曲がりなりにも異性で、俺には散々『お前が嫌いだ』と言われていて、周りには自分を好いている人間が何人もいるにも関わらず。
「なんで、よりによって俺に言う」
「というと?」
「誰とは言わないが、もっと言うべき相手ってのがいるべや」
「むしろ相手は選んでいるぞ?」
「はあ?」
いつもと変わらず涼しい顔で、
「夕葉だから言っているんだ」
嫌味なく真っすぐ俺の目を見つめて、そんなことを言い放つ。
「そ〜〜いう台詞を『他人を口説きながらじゃねえと喋れねえのか』 と言ってんのよ俺は」
「口説いてはいないよ」
「じゃあ何よ」
「言いやすいんだよね。私のこと嫌いだから」
「はあ?」
本日二度目の『はあ?』が出た。こいつと話すと何回言っても言い足りない。
「私のこと嫌いっていうのはさ、ちょっとやそっとじゃ揺るがないでしょ」
「そりゃあな」
「飛鳥には前にちょっと話したんだけど、私かっこつけでさ。それってつまり相手の心証を気にする方なんだけど」
「おう」
「私のことがずっと嫌いなら、多少のことで私の印象は変わらない。元からマイナスなら好意を失う心配もない。楽なんだ」
「都合がいいってか」
「そうそう。『れすば』って言うの? 小競り合いみたいなのも、他の人とはしないから楽しいんだよね」
「もう嫌われてるから悪態つきやすいと」
「ろくでもない奴だと理解されている安心感?」
「ろくでもないと思われてる相手に好きだのなんだの言うなや」
「好きなのは本当だよ? 貴方は性格や言動の気にくわない相手に対して、相手の評価を貶めようと足を引っ張ることはしない。信用していない相手の話でもひととおり聞いてから内容を吟味するし、背後から攻撃されそうになっていれば見殺しにはできない」
「いやそれはー……んなことしても、ただ俺の評価が下がるだけだべ」
「そうなんだけどさ、意外とそういう割り切りのできる人っていないよ。私は貴方を、素敵だと思う」
「不服」
「不服かぁ」
「別に日常の場であんたが男子に混じってようが女子と過ごしてようがどうでもいいが、その『好き』の二音を発するのは、流石に相手を考えた方がいいんでねえの」
「あー……うーん」
「不服か」
「不服」
「……」
「……好きなのは、本当なんだよ。今いる仲間も、クベースで出逢った人も、旧い友人も、家族も。好きな人がいっぱいいる。──見透のことも好きだよ。でも見透の場合はもうちょっと、言うタイミングを絞ってほしいんだろうなぁと」
せっかく『誰とは言わないが』と濁しておいたのに、こいつは悪びれもなく名前を出す。
いつもこうだ。俺よりずっと聡く、物事の機微によく気付き、俺より上手く他者に寄り添えるだけの器量がありながら、それをしないという選択をとる。悪辣な奴。

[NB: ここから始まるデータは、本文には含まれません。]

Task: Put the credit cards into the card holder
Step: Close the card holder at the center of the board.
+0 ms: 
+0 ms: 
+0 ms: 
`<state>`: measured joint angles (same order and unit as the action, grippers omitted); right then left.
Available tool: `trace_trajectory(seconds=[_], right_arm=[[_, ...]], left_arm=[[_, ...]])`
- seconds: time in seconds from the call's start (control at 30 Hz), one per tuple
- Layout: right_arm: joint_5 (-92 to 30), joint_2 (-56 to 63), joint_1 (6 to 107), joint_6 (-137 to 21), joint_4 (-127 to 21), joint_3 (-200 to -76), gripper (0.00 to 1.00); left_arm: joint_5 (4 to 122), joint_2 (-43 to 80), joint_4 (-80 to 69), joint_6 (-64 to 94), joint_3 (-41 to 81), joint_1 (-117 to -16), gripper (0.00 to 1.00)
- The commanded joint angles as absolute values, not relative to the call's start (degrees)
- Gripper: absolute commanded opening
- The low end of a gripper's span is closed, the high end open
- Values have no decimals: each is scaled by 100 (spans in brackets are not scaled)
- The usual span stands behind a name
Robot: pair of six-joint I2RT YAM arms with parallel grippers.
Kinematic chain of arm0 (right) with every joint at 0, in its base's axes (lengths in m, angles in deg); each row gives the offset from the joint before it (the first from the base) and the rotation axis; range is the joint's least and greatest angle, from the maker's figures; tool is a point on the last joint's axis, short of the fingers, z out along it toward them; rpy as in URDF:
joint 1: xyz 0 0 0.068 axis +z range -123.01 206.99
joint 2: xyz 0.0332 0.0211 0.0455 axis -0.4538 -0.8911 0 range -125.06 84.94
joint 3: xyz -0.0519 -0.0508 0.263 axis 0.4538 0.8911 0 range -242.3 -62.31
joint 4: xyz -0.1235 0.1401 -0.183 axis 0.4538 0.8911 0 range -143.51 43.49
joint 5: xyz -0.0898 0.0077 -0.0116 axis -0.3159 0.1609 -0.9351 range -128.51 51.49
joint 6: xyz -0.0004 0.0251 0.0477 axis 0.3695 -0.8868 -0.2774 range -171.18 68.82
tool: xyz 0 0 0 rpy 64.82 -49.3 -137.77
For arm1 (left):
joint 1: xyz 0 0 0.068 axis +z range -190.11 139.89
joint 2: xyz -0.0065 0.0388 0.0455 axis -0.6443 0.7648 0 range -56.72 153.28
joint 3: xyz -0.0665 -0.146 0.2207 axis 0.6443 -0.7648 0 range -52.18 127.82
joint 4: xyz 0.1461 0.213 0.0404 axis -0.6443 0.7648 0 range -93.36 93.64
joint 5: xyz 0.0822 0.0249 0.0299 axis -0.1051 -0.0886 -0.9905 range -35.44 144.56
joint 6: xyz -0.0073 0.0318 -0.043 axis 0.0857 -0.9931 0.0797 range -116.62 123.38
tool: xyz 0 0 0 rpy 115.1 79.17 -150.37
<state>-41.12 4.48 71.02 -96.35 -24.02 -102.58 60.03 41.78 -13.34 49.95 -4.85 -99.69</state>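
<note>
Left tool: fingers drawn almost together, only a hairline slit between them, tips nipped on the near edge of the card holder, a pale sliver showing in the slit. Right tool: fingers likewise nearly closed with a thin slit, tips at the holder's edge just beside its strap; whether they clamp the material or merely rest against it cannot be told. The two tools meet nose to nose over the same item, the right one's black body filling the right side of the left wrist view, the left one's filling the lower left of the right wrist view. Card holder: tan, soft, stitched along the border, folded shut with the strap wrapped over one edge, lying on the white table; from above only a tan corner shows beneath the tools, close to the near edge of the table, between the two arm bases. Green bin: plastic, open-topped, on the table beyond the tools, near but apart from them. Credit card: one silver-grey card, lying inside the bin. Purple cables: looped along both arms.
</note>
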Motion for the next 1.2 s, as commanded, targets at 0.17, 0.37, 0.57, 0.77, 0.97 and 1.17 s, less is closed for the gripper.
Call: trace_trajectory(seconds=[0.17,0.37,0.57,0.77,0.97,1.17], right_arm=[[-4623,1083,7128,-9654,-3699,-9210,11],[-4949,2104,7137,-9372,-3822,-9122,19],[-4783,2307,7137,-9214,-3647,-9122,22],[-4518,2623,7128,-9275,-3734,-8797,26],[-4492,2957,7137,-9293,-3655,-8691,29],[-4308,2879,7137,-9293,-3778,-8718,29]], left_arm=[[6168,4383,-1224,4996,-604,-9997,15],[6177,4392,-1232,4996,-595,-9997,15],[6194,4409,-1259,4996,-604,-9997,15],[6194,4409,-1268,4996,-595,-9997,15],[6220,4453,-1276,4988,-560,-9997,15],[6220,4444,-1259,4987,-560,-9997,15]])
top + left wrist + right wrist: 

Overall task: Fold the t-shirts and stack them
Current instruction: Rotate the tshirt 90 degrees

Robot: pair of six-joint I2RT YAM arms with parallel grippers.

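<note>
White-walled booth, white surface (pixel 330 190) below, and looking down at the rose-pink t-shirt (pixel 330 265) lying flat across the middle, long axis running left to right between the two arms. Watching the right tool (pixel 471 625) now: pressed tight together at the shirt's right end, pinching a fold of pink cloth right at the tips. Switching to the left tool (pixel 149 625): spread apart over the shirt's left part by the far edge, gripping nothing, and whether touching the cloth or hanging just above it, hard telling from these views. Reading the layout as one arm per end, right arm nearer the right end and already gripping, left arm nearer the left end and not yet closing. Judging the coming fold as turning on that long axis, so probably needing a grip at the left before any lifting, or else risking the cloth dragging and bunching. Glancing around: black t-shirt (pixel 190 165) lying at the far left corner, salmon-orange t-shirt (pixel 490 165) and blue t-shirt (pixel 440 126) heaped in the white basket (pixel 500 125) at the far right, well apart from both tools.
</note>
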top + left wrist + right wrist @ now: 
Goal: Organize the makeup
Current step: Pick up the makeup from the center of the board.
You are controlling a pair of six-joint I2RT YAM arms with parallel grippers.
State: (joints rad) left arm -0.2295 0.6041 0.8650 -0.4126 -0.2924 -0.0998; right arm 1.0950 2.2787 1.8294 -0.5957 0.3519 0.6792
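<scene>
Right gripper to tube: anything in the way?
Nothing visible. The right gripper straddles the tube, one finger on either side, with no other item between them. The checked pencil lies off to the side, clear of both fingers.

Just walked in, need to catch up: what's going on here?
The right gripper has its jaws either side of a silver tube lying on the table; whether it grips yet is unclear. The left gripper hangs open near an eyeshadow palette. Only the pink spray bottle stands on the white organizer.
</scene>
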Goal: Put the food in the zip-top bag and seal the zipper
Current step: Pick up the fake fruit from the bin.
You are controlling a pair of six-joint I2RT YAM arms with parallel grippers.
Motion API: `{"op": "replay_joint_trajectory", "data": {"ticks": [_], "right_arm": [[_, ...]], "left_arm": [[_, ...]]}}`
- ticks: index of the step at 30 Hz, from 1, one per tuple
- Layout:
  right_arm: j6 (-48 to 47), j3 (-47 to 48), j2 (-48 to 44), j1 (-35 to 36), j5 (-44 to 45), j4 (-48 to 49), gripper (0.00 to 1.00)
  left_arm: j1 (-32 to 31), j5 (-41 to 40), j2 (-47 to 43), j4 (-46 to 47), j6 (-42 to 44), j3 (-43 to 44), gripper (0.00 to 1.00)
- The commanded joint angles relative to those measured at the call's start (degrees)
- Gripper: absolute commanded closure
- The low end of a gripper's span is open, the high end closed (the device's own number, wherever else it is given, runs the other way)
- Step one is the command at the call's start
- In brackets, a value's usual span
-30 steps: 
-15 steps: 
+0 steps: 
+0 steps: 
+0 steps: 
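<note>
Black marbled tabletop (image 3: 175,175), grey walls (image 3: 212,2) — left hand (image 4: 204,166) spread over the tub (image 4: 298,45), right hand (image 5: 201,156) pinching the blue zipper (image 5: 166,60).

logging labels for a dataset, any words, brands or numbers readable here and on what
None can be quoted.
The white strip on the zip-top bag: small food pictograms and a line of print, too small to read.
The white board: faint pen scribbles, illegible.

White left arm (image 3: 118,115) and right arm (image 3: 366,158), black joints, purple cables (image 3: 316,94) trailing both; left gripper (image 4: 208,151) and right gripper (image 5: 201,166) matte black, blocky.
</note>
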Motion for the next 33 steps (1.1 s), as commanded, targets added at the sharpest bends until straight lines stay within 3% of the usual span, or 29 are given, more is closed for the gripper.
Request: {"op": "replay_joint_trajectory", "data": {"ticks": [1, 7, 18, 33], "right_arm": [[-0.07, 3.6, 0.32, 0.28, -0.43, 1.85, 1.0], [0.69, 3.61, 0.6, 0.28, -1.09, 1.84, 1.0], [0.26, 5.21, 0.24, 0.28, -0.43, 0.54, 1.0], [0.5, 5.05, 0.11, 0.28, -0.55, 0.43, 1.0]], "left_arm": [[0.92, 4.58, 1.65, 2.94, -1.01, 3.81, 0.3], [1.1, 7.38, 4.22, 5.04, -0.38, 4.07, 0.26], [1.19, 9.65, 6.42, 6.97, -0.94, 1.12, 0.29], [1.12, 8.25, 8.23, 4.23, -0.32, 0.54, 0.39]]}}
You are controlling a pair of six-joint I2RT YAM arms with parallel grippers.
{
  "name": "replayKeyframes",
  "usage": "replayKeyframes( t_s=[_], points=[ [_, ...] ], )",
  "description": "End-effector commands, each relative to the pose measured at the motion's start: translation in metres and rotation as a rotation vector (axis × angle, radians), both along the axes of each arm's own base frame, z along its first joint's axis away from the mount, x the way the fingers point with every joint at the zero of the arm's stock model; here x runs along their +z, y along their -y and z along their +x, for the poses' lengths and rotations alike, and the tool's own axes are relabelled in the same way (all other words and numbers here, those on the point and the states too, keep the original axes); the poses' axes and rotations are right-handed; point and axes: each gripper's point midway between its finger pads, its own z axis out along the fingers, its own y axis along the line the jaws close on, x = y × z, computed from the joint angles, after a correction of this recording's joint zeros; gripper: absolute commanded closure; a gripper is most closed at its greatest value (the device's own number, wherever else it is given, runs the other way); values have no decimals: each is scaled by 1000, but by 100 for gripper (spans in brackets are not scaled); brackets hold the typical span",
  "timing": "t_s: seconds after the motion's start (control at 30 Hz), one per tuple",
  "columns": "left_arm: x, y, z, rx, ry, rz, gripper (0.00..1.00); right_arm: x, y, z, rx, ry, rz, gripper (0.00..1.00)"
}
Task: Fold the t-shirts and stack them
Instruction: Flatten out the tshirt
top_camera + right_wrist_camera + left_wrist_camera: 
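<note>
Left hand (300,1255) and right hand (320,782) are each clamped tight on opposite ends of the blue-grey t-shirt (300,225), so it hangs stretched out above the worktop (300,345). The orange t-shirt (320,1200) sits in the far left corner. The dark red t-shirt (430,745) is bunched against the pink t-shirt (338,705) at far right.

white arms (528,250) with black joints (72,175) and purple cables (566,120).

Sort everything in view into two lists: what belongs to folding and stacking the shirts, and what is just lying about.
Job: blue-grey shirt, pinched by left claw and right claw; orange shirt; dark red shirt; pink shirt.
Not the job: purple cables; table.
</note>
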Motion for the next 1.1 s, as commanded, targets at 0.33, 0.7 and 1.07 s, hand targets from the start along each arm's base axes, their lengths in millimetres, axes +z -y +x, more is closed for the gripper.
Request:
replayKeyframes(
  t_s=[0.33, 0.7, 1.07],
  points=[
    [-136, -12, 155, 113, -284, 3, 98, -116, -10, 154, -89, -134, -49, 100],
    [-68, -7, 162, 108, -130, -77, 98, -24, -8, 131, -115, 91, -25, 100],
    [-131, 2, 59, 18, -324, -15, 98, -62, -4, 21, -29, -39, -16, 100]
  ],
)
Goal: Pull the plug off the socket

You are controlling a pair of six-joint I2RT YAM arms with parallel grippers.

「……『好きだよ』って言葉はさあ、一般的には『自分の恋人になってください』って意味だろう?」
「まぁそうな」
「違うんだよな、私は本当に、言葉どおり『貴方が好ましい』というのを伝えたいんだ。できることなら、好きな人全員に、もっと惜しみなく。だけど、『貴方が好きです』の言葉が『貴方が好きです』という意味として機能していない今、じゃあどうやって貴方が好きだと伝えればいいんだろう? 常々思っている」
「常々考えた結果、どういう戦略にしたんだ?」
「結局重ね重ね伝え続けるのが一番な気がする」
「そうなるか?」
「それが一番、損がないと思うんだよな。思わない?」
「俺はお前と違うんでね」
「それで私のこと嫌いなのか」
「そうだよ」
「一応言うと、相手に合わせて変えてはいるよ。好きの形も違うしね。それで夕葉には一番なんの気遣いもなしに言っていたら、それが夕葉の鼻についたってわけ」
「遣えよ気を。なんでそうなる」
「それはね──貴方は、相手の言葉のひとつひとつを、丁寧に、どういう意味かを考える。そういうことができる人。そういうふうにしてる人。だから貴方なら大丈夫。──信用しているんだよ?」
なるほどそれは信用だろう。ふつう人間が『誤解や負担のないように』と、必死に想いの手綱を握っているのを、こいつは多少ひとを選びはしたうえで、相手にすべてを委ねているのだ。
本当に、身勝手で、奔放で、
「腹立つわ」
羨ましい奴。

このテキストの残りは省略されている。